If you just go with a floating arm type I would suggest you check it with someone who uses a refrac, if you know its out by .004 then you can take that into account..

Shane.


----------



## TankCla (Dec 31, 2010)

poobar said:


> Has anyone ever purchased one of these off E-Bay??
> 
> http://www.ebay.ca/itm/RHS-10ATC-Sa...Television_Test_Equipment&hash=item45fe473c1c
> 
> I am curious if they are worth while or if I am wasting my money??
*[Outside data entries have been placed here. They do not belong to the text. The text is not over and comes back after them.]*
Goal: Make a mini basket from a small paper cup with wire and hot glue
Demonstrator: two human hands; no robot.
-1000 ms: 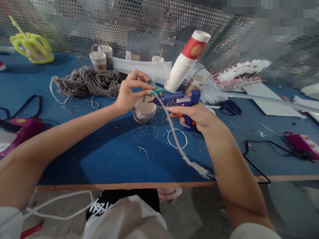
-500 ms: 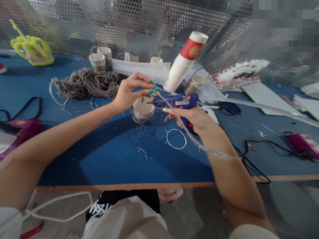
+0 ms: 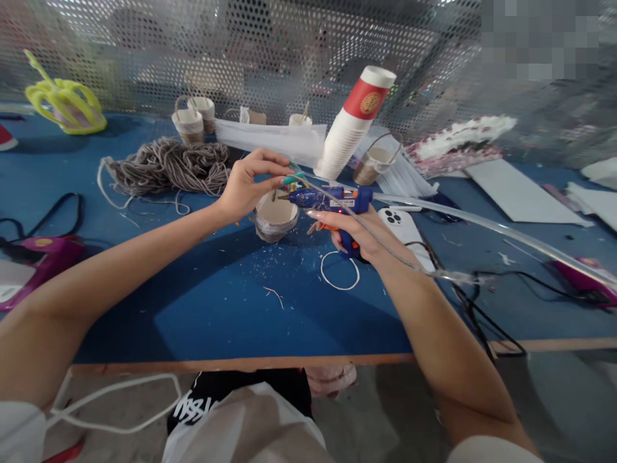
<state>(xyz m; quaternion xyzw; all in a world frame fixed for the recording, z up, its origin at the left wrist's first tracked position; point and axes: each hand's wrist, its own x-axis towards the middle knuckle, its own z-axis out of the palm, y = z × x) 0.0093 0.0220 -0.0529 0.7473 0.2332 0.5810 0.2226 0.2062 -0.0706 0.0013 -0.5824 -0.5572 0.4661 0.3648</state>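
Observation:
My left hand (image 3: 253, 183) pinches a thin grey cord (image 3: 376, 238) above a small paper cup (image 3: 276, 215) wrapped in cord near its rim. The cord trails to the right across my right wrist. My right hand (image 3: 359, 231) is closed round a blue hot glue gun (image 3: 332, 198), whose nozzle points left over the cup's rim. A long clear glue stick (image 3: 486, 225) extends from the back of the gun. A white ring (image 3: 340, 287) lies on the blue table below the gun.
Grey yarn (image 3: 168, 168) lies left of the cup. Behind stand a tilted stack of paper cups (image 3: 344, 135) and small handled cups (image 3: 189, 125). A white phone (image 3: 407, 235) lies right of my right hand, near black cables. A purple glue gun (image 3: 45, 260) rests at left.
The glue gun and my right hand have shifted slightly left, bringing the nozzle further over the cup. The cord's trailing end has swung, and more of the phone shows.

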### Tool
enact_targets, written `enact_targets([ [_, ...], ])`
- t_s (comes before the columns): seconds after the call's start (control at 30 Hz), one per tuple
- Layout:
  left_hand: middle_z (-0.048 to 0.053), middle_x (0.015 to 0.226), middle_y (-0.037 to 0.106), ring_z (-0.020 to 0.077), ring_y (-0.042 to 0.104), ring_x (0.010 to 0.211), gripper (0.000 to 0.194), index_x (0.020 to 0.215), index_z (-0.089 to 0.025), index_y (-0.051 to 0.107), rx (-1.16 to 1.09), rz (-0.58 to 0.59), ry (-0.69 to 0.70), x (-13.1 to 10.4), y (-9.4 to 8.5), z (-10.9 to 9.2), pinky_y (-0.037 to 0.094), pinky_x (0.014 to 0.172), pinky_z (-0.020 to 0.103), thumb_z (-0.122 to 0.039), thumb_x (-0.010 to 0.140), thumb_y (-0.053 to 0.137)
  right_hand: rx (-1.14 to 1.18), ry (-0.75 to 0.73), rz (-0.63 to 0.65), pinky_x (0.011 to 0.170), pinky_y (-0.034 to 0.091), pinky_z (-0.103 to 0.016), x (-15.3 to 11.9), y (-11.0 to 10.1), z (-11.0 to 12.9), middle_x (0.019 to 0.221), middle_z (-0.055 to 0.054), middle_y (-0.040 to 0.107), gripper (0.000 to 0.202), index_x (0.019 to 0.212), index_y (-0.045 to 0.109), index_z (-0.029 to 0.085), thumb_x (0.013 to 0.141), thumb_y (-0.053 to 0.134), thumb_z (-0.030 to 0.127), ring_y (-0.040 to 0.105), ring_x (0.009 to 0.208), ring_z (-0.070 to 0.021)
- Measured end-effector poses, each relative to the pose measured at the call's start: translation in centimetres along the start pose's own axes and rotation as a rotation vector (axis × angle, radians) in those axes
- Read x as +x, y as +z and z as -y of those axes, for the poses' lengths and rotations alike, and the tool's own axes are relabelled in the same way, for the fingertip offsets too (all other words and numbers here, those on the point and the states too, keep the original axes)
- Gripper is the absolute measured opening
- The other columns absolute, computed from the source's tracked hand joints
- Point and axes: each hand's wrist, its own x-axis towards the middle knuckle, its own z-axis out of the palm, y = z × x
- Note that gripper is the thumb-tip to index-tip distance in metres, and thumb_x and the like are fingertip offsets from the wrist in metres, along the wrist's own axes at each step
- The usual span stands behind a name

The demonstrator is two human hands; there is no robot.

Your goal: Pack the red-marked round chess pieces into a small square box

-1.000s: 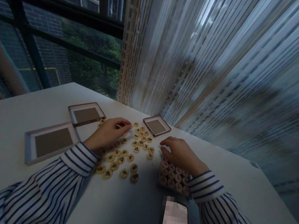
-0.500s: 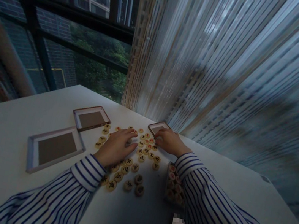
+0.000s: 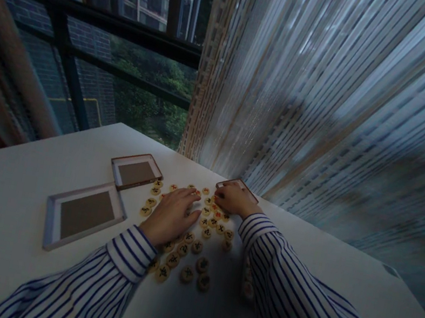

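Many round Chinese chess pieces point(image 3: 206, 232) with black or red characters lie scattered on the white table. Over the left part of them rests my left hand point(image 3: 175, 214), palm down, thumb and fingers apart, covering some pieces. At the far right side of the group is my right hand point(image 3: 235, 200), its fingers bent and drawn together, tips down among red-marked pieces point(image 3: 218, 215). What lies between those fingertips is hidden. Just behind my right hand stands a shallow box lid point(image 3: 246, 186), partly covered by it.
Two shallow open box parts, a smaller one point(image 3: 114, 169) and a larger one point(image 3: 48, 223), lie left of the pieces. A box of pieces point(image 3: 247, 287) is mostly hidden under my right sleeve. String curtains point(image 3: 289, 96) hang along the table's far right edge; a railing point(image 3: 98, 15) stands behind.
My right hand has moved slightly left and nearer the red-marked pieces, its forearm now covering more of the piece box. My left hand stays over the pieces. The view has shifted a little.
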Motion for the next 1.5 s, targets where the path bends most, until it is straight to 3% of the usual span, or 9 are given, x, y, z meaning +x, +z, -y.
enact_targets([
  [0.37,0.014,0.129,0.052,0.0260,0.044,0.121,0.043,0.119,-0.013,0.054,-0.009,0.005,0.002,-0.1,0.0,0.1,0.029,0.105,0.043,-0.030,0.080,0.050,0.015,0.036,0.042,0.085,0.040,-0.042,0.5,0.2,0.0,0.110,-0.009,0.062,0.023,0.092,0.068,0.025,0.075,0.054,0.032,0.050,0.109,-0.0275],
  [0.5,0.015,0.130,0.050,0.0259,0.042,0.123,0.044,0.121,-0.012,0.053,-0.036,-0.021,0.004,-0.1,0.4,0.5,0.031,0.104,0.044,-0.032,0.082,0.048,0.011,0.026,-0.030,0.089,0.037,-0.038,0.0,-0.8,0.5,0.103,-0.011,0.065,0.024,0.089,0.066,0.019,0.078,0.050,0.032,0.054,0.104,-0.0241],
  [0.63,0.014,0.127,0.053,0.0243,0.045,0.120,0.042,0.119,-0.011,0.053,-0.139,-0.081,-0.018,0.1,0.8,0.8,0.034,0.103,0.043,-0.032,0.085,0.040,0.012,0.002,-0.113,0.092,0.034,-0.036,-0.9,-2.1,1.0,0.100,-0.011,0.066,0.030,0.102,0.061,0.016,0.079,0.049,0.031,0.058,0.098,-0.0218],
  [0.87,0.010,0.115,0.063,0.0213,0.056,0.107,0.040,0.115,-0.014,0.058,-0.397,-0.131,-0.122,0.2,-0.1,-0.2,0.041,0.096,0.035,-0.035,0.085,0.041,0.076,-0.184,-0.312,0.091,0.031,-0.035,-4.0,-3.0,2.1,0.099,-0.009,0.066,0.029,0.103,0.058,0.015,0.078,0.052,0.028,0.058,0.094,-0.0197],
  [1.1,0.005,0.097,0.070,0.0207,0.063,0.089,0.032,0.098,-0.017,0.068,-0.719,0.002,-0.147,-0.4,-1.2,-2.1,0.047,0.085,0.034,-0.036,0.078,0.052,0.104,-0.291,-0.471,0.087,0.033,-0.036,-7.5,-3.6,4.0,0.089,-0.009,0.067,0.023,0.097,0.058,0.015,0.081,0.054,0.030,0.058,0.090,-0.0202],
  [1.5,0.006,0.086,0.071,0.0182,0.064,0.081,0.037,0.098,-0.015,0.066,-1.149,0.108,-0.288,-2.3,-1.4,-5.4,0.049,0.076,0.031,-0.038,0.069,0.065,0.192,-0.233,-0.645,0.084,0.035,-0.033,-12.5,-3.4,4.4,0.077,-0.004,0.067,0.026,0.085,0.059,0.018,0.081,0.057,0.043,0.060,0.075,-0.0154],
])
Have you bought it? Is it good? I want to buy one similar.


----------



## poobar (Feb 20, 2011)

Yes, went out and got it.

The actual Refractometer works amazingly well for the price. You can tell that the build quality isn't up to North American standards.
The case that comes with it, the zip was broke when I got it. Stuff like that.
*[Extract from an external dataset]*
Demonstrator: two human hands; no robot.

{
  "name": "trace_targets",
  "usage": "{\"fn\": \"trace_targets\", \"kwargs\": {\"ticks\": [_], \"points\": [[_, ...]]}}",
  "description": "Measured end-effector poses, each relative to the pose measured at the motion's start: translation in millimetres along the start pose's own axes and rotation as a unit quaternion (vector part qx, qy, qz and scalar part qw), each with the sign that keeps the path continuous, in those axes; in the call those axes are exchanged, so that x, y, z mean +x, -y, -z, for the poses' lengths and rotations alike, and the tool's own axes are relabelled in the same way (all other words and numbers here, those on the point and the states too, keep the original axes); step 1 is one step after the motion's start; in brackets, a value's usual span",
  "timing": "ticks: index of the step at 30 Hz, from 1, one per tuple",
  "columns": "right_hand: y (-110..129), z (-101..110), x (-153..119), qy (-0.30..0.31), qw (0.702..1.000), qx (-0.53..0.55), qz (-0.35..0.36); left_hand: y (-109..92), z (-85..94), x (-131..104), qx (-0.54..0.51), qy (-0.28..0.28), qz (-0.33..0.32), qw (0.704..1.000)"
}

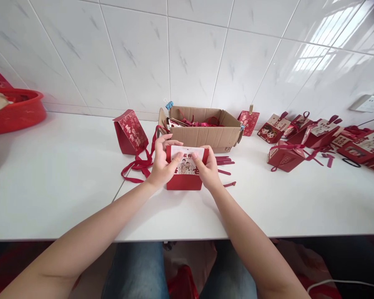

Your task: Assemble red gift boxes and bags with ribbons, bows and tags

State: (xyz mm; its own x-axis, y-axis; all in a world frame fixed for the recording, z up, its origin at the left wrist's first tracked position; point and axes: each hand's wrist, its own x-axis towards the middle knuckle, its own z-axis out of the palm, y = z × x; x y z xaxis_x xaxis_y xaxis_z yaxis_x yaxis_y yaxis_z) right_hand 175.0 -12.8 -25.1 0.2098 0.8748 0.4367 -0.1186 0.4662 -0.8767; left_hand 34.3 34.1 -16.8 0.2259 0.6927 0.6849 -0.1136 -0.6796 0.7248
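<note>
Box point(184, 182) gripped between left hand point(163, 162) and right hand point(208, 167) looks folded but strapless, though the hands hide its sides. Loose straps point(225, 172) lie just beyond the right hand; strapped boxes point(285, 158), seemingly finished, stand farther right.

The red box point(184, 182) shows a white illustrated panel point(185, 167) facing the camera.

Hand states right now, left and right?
Left hand: holding the left side of a red card box with a white printed panel, thumb on the panel.
Right hand: holding the same box's right side, thumb on the panel.
</note>
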Motion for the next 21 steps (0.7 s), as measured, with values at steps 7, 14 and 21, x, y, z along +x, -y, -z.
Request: {"fn": "trace_targets", "kwargs": {"ticks": [7,14,21], "points": [[2,1,2,-0.005,0.998,-0.058,0.012,-8,6.0,5,0.015,0.002,0.016,1.000],[-1,-3,2,0.021,0.998,-0.060,0.019,-8,8.1,8,0.013,-0.009,0.131,0.991],[23,43,3,-0.001,0.979,-0.190,0.072,-8,11.7,9,0.057,-0.033,0.123,0.990]]}}
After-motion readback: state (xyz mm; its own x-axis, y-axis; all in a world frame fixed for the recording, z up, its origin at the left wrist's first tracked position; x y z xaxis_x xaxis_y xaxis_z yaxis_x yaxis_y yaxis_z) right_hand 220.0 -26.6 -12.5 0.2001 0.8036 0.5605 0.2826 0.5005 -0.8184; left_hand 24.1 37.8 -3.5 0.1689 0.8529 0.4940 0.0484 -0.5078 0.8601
But for what it does at the price, I don't care.
The actual product works amazingly well!
Calibrate to 0 with RO water and off you go.

I was very plesantly surprised.


----------



## darthvictor (Aug 16, 2011)

go for it. I will first use a plastic bag fill it with some RO water and float it in ur tank first, then use that RO water which is now same temperature as ur tank water to calibrate the refractometer to zero. I know it say ATC, but just to be sure. That's what I did for mine


----------



## Chris S (Dec 19, 2007)

darthvictor said:


> I got mine on ebay, works great  You should test it with room temp. RO water once you get it, calibrate it at zero; then all is good


You can't calibrate a refractometer with RO water, you need to use a calibration solution.


----------



## darthvictor (Aug 16, 2011)

Chris S said:


> You can't calibrate a refractometer with RO water, you need to use a calibration solution.


oh? isn't a refractometer work with the light reflect index?


----------



## Kooka (Feb 8, 2011)

Chris S said:


> You can't calibrate a refractometer with RO water, you need to use a calibration solution.


I believe you can use RO water, or even distilled water to calibrate the refractometers that are sold on eBay. I think even the instructions that come with them mention it. The actual refractometer itself is basically a glass prism, so I'm not sure why a calib solution would be necessary.


----------



## Chris S (Dec 19, 2007)

If your refractometer is measuring low, how can you tell using RO? It will just show a salinity of 1.000. It can't show you a salinity deficit. You need to calibrate it using a proper solution, despite what the instructions on ANY refractometer says.


----------



## wtac (Mar 17, 2006)

Refractometers were first used in brining aspect of cheese making and pickling industry. A base brine solution is just salt (NaCl/sodium chloride) and water and the scale is suited for determining the concentration of NaCl in solution by how much the light bends. Saltwater in the ocean and aquariums the salt is ~95% NaCl, the light will not bend the same. 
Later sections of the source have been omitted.